Validated miRNAs were put as input in FANTOM5 project to identify their cell of origin [64], and their experimentally validated target genes were downloaded from the Homo sapiens Release 8.0 [65] and intersected. The common target proteins and mRNAs tissue expression of the validated miRNAs were checked by using the Human protein atlas v.21.0 [66].

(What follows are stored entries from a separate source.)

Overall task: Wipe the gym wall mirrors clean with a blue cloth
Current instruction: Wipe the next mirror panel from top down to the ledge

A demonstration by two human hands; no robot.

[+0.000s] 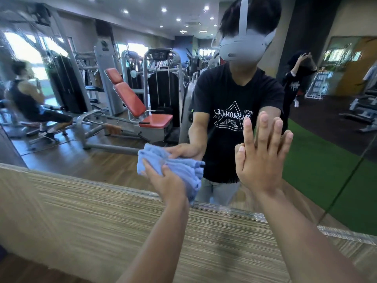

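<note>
the left hand (163, 180) grips the bunched blue cloth (180, 170) low on the mirror (102, 139), the right hand (259, 160) lies flat and open on it just beside, so i think wiping is on and the cloth should slide along next.

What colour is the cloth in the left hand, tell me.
Light blue cloth, clearest in the head view.

There is one blue cloth (183, 170) and two hands, a left hand (165, 180) and a right hand (259, 160). The wall has two mirror panes, one wide pane (102, 144) and one narrower pane (363, 201). Reflected are three people, a headset wearer (234, 94), a seated person (26, 99) and a person in black (293, 84), plus one red-padded bench (130, 99)
</note>
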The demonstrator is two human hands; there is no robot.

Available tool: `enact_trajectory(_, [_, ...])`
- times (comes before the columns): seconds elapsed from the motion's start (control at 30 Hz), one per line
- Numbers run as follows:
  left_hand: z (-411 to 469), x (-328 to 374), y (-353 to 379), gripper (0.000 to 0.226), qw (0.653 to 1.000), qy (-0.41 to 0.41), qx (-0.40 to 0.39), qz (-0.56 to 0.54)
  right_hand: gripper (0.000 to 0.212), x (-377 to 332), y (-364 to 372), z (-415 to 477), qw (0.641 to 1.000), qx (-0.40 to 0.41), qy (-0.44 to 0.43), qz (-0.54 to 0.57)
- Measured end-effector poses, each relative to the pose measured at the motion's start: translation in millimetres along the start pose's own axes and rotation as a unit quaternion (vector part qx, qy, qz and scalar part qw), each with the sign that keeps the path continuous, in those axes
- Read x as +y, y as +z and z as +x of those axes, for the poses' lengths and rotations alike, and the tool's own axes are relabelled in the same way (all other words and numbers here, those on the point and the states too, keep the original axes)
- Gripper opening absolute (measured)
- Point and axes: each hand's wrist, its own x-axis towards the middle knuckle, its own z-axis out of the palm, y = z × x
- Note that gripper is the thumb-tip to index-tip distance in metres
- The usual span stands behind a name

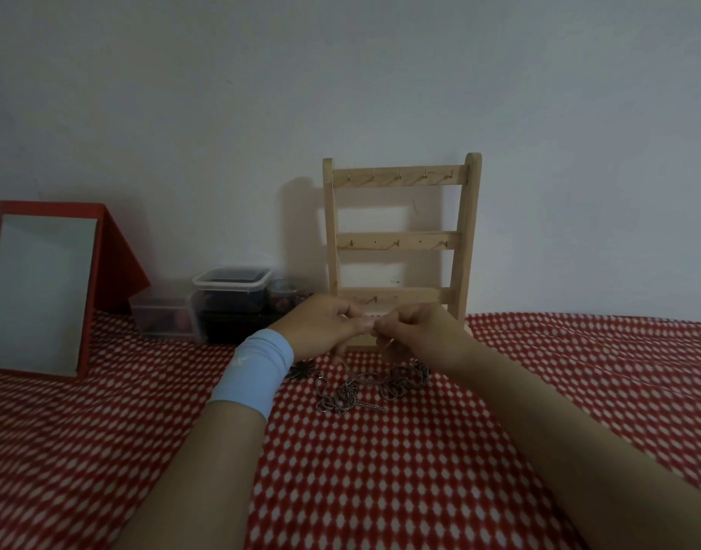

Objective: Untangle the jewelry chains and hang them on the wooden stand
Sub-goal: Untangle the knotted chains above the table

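A tangle of dark metal jewelry chains [364, 387] lies on the red dotted cloth, just below my hands. My left hand [325, 325], with a light blue wristband, and my right hand [420, 331] meet fingertip to fingertip above the pile, both pinching a thin chain that hangs down to the tangle. Right behind my hands the wooden stand [400, 240] leans against the wall, its three rails carrying small hooks with nothing on them. My hands hide the stand's base.
A red-framed mirror [43, 287] leans at the far left. Clear plastic boxes [230, 299] and a small jar [285, 297] stand left of the stand against the wall. The red dotted cloth [380, 490] covers the whole surface.
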Motion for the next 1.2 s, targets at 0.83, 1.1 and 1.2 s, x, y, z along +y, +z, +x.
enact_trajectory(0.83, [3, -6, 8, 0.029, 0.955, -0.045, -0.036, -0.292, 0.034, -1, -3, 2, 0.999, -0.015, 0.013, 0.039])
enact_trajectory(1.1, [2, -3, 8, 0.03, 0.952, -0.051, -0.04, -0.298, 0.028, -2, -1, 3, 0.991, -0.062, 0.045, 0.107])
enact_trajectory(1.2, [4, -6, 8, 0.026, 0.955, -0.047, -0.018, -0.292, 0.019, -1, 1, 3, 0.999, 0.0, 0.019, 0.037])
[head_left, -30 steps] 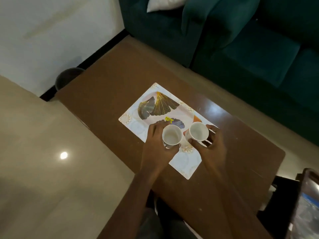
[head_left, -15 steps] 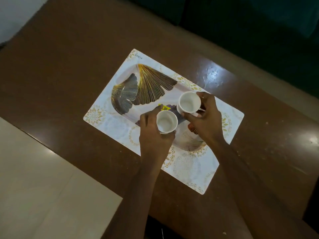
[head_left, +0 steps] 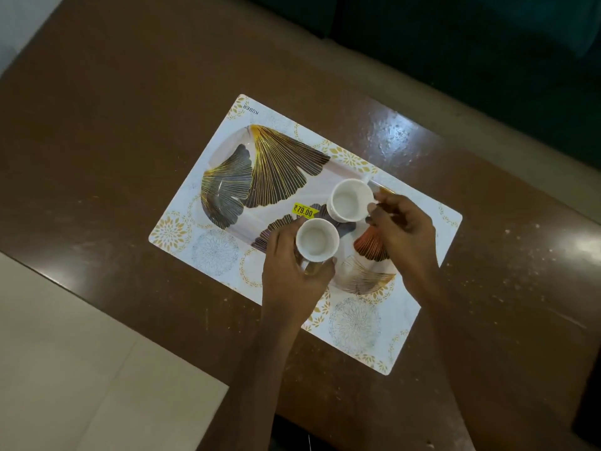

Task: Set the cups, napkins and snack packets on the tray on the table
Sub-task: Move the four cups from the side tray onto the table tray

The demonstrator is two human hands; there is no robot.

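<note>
Looking down through the head camera onto a brown desk [head_left: 130, 131]. Reaching in from the bottom edge with two bare forearms, both angling up toward the middle of the picture.

Wrapping the left hand [head_left: 292, 275] round the near cup [head_left: 317, 239] from the left and below, with fingers curling against its lower side and the back of the hand facing the camera. Pinching the far cup [head_left: 350, 200] at its right side with the right hand [head_left: 405, 234], with fingertips closing there and the wrist crossing the right end of the tray [head_left: 227, 151]. Holding the two hands apart, each clamping its own cup.

Placing both cups over the right half of the tray, just beside one another, with rims nearly touching. Not showing clearly whether either cup is resting on the tray or hanging just above it.

Counting two white cups, both upright with mouths facing the camera. Counting one tray, printed with fan-shaped leaves in gold and dark tones. Counting one white placemat [head_left: 357, 323] under the tray, lying at a slant on the desk. Counting one yellow price sticker [head_left: 305, 210] on the tray, just left of the far cup and just above the near cup.

Showing pale floor [head_left: 65, 353] at the lower left and a dark teal sofa [head_left: 487, 43] along the top right.
</note>
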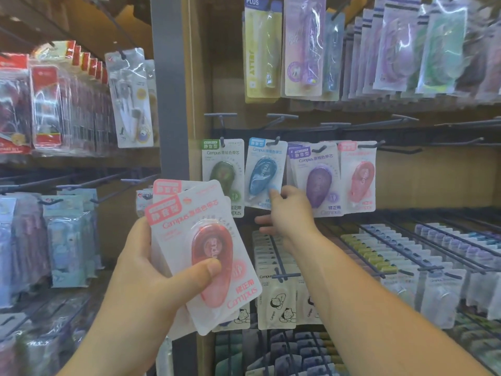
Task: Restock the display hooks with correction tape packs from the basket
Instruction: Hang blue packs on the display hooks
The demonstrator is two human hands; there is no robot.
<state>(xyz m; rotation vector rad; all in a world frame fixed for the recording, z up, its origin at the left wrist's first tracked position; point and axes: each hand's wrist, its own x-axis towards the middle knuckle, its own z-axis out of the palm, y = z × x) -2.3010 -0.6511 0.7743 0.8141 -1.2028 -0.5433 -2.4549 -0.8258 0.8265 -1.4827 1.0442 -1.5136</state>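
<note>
1. Pink packs [206, 256]: a fanned stack of correction tape cards, held low and left of the display. The basket is out of view.
2. Left hand [146, 280]: we grip the stack, thumb pressed on the top card's red dispenser, fingers curled behind.
3. Right hand [287, 213]: forefinger and thumb appear to pinch the lower edge of the blue pack [264, 172] hanging on its hook [273, 141]; the other fingers spread loosely.
4. Technique, as we judge it: steady each card, align its hole with the hook tip, slide it fully back, and match colours. Pink belongs with the hung pink pack [359, 177].
</note>
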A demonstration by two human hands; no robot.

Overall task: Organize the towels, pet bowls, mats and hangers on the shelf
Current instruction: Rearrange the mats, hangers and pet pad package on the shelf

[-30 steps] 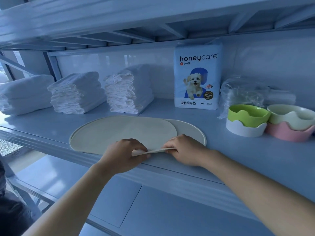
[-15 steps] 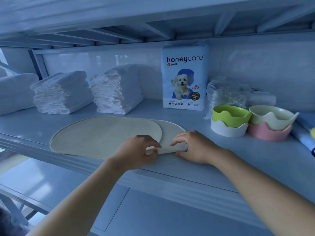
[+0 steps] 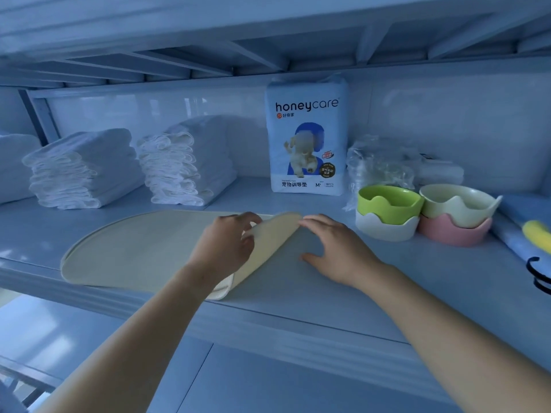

Continuous variables and categorical variables were expressed as mean ± standard deviation (SD) or frequencies, respectively. The Kolmogorov–Smirnov test was performed to test for normality. Independent sample t-test or Mann–Whitney U test were used to compare means between groups for normally distributed or not normally distributed continuous variables, respectively. Fisher’s exact test was performed to compare categorical variables between groups. The association between miRNA expression and other variables was tested with Spearman’s correlation analysis. A p-value < 0.05 was considered statistically significant. Statistical analysis was performed with IBM SPSS Statistics software version 23 (Chicago, IL, USA).

Unpaired t-test was performed using GraphPad Prism software version 6.0 (La Jolla, CA, USA) to define the DE miRNAs of the validation cohort. p values < 0.05 were considered statistically significant.